* Directions for this task: What lines in the listing below hold the string "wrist"? Please copy them out.

* Information provided:
Segment Open

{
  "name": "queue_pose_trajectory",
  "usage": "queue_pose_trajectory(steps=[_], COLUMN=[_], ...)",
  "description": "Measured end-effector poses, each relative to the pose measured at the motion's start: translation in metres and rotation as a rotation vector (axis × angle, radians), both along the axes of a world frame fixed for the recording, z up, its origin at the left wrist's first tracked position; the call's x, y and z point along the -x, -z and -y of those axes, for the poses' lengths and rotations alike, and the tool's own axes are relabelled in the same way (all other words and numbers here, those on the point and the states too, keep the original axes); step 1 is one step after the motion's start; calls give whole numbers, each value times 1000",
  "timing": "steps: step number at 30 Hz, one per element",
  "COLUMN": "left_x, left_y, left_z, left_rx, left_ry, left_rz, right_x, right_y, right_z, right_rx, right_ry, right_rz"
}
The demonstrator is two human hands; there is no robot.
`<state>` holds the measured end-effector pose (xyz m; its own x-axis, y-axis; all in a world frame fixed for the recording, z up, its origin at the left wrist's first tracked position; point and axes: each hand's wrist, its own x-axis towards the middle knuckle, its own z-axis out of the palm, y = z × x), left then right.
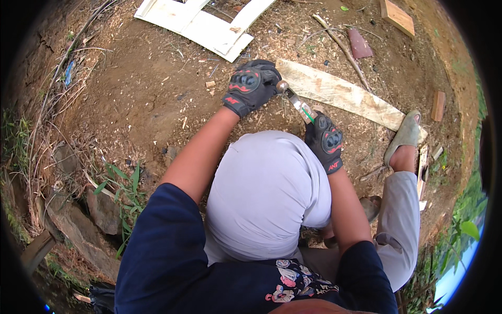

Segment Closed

* Exercise output:
  "description": "Measured end-effector poses, each relative to the pose measured at the motion's start: translation in metres and rotation as a rotation vector (axis × angle, radians), both along the axes of a world frame fixed for the recording, z up, its origin at the left wrist's first tracked position; the call's x, y and z point along the -x, -z and -y of those axes, for the poses' lengths and rotations alike, and the tool's own axes are relabelled in the same way (all other words and numbers here, those on the point and the states too, keep the original axes); step 1 is one step after the motion's start; calls give whole numbers, each value times 1000",
`<state>` holds the measured end-effector pose (xyz m; its own x-axis, y-axis; all in a world frame fixed for the recording, z up, its origin at the left wrist's first tracked position; point and axes: each hand's wrist, its own x-axis towards the middle knuckle, its own z-axis out of the palm, y = z × x), left then right.

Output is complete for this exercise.